I don’t mean that in the sense that we no longer care about mission, but rather that we have sufficiently ‘got it’ and are in the process of implementing, so the conversation is now less pertinent or stimulating. This could just be my own experience as I find less desire to think/blog/discuss in the area of mission but I sense it may be wider.

I remember being part of local missional networks, blogger chats and all sorts of forums online and offline in the early noughties, but no one seems to want these forums these days. I remember when missional thinking that challenged established paradigms met with vociferous opposition, but these days our own Baptist publications from Crossover encourage and endorse a much broader missiology than ever before.

Of course, let’s not think we all mean the same thing when we use the word ‘mission’, but I don’t think you could talk with a church leader anywhere these days who is ignorant of the missional conversation.

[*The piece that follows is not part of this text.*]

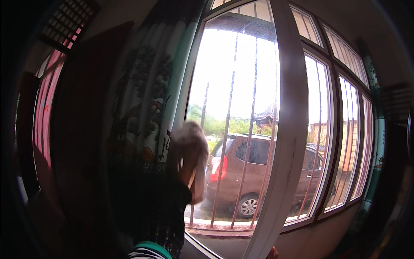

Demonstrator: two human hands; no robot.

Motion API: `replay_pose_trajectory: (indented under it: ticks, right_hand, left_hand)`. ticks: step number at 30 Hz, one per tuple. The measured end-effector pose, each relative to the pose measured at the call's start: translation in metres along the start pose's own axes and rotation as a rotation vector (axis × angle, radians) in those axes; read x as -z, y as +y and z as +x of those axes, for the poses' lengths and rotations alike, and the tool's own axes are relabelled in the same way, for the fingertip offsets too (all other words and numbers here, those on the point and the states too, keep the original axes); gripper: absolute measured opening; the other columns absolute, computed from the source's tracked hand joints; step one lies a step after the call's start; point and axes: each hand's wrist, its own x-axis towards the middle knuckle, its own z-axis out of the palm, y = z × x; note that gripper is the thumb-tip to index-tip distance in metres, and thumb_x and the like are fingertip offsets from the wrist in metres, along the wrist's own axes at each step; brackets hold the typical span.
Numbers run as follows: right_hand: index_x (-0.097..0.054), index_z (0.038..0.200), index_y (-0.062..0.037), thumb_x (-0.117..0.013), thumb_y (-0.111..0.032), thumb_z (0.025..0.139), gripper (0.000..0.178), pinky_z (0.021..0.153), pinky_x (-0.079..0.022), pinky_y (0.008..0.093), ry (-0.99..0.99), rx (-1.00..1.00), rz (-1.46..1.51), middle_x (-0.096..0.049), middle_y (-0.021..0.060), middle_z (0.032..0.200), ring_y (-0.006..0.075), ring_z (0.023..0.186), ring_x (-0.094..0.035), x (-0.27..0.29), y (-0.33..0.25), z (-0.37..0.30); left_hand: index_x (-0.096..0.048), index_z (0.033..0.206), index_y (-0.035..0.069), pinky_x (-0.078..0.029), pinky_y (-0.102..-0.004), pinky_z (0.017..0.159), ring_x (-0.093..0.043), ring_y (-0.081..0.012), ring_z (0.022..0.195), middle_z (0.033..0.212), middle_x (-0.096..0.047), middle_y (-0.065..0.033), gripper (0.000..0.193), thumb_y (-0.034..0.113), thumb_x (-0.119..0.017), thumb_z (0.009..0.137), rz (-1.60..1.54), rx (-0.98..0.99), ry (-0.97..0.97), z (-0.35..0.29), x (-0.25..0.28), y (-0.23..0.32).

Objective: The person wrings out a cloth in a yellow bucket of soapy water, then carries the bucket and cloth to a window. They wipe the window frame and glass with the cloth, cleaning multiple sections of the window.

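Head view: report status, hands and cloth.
Left hand raised, gripping pale cloth against window pane. Right hand barely visible at lower edge, grip unclear. Patterned curtain hangs close left.

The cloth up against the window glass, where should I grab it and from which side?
Grip the cloth at its bunched upper part, where the left hand presses it to the pane. Come from the room side, from below: the glass backs it, and the curtain crowds its left. Its loose lower edge hangs free, so that would probably give a poorer hold.
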Motion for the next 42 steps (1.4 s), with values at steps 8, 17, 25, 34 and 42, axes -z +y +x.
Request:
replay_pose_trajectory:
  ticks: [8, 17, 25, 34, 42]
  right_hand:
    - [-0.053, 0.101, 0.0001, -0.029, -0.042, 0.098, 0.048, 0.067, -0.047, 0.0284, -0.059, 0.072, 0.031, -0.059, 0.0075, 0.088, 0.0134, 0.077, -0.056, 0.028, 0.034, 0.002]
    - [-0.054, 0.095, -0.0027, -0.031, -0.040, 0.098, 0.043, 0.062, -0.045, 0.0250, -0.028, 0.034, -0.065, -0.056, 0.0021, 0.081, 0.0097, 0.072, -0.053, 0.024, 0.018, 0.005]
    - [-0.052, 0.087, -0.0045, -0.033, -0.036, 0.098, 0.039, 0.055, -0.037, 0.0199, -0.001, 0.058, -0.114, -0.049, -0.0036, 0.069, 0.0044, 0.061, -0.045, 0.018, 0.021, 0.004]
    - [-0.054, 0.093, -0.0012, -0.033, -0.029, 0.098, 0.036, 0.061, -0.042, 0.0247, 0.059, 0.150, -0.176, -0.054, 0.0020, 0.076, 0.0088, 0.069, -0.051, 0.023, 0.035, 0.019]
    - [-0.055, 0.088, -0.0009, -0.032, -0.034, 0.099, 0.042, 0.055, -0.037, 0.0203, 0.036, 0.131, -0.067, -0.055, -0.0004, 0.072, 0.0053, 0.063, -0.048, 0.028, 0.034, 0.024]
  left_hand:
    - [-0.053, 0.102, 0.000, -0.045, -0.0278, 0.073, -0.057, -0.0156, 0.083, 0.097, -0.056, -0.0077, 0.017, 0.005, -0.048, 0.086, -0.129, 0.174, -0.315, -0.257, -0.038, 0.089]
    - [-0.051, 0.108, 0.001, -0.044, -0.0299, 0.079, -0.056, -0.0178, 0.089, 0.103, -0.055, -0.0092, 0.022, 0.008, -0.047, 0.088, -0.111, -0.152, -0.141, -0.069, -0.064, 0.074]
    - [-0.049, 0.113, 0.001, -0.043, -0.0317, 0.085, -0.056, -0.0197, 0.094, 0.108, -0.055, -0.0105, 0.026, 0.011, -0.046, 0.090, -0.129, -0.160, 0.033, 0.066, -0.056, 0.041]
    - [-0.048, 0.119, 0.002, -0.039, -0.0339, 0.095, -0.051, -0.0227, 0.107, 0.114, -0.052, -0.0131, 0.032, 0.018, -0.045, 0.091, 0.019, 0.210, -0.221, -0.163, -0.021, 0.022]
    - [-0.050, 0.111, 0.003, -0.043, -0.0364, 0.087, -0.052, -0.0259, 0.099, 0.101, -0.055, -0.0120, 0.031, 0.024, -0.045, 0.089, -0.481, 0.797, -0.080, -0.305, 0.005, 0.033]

A fair swag of churchgoers are keyed into it too, but not to the same extent.

While the idea of ‘engaging with the world’, ‘sending people’ to their local communities and ‘mission’ rather than ‘missions’ (overseas) did meet with some opposition, we now seem to be over that hump. The innovators and early adopters have done their work and in typical change mode the ‘crowd’ and the ‘laggards’ are coming along.

So I find myself wondering if God is up to something else. While we get on with the job of being the missional communities we have spoken about for so long what is he brewing up in the background and what will he challenge us with next?